(REQUIRED WORK): Count the lines in the data below where the string "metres" occurs, please, and give the number alone.

(GIVEN INFORMATION):

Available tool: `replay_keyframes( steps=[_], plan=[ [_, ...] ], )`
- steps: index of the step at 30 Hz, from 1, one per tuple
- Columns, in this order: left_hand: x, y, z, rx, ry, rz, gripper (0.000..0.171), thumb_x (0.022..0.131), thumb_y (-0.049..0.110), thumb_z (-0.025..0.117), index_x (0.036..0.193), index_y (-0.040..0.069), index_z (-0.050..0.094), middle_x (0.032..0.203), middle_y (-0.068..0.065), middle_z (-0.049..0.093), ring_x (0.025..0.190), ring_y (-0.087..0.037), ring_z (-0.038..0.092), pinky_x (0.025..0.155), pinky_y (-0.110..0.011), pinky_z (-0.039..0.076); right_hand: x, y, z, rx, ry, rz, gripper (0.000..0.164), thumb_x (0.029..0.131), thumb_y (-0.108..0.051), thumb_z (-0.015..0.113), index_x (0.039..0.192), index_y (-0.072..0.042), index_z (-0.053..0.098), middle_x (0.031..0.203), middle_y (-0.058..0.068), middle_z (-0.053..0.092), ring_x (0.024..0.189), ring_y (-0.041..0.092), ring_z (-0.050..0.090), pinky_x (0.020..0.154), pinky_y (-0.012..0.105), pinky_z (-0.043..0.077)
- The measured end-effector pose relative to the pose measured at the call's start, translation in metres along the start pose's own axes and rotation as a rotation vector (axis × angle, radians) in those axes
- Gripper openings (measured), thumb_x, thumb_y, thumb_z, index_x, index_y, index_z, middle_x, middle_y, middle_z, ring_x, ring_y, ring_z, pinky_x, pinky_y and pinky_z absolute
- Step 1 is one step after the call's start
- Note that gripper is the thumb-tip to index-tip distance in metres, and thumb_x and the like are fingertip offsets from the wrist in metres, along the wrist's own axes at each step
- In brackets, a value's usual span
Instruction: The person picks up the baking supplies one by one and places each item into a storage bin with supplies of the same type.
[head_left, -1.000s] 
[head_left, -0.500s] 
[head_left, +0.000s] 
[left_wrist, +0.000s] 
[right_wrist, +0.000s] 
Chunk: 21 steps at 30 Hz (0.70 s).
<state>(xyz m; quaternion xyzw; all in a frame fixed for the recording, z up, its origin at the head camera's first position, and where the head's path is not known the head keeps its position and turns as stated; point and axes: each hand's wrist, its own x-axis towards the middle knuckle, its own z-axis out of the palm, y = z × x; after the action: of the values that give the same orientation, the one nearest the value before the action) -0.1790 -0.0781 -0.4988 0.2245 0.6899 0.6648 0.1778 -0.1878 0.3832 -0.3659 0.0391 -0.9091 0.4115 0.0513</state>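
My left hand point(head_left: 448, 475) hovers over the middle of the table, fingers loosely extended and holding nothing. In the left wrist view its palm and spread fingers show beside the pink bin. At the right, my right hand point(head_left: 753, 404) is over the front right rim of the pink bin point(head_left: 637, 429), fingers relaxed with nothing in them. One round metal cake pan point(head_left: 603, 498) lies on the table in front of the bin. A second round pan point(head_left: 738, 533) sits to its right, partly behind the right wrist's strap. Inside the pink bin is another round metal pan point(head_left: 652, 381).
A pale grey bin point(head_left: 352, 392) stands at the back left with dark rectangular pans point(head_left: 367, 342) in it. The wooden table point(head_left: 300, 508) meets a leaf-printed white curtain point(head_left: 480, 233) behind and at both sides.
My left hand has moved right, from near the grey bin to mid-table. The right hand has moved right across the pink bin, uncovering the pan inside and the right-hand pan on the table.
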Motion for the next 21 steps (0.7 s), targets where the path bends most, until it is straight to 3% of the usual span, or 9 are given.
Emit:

(REPLY TO THE EXERCISE): 2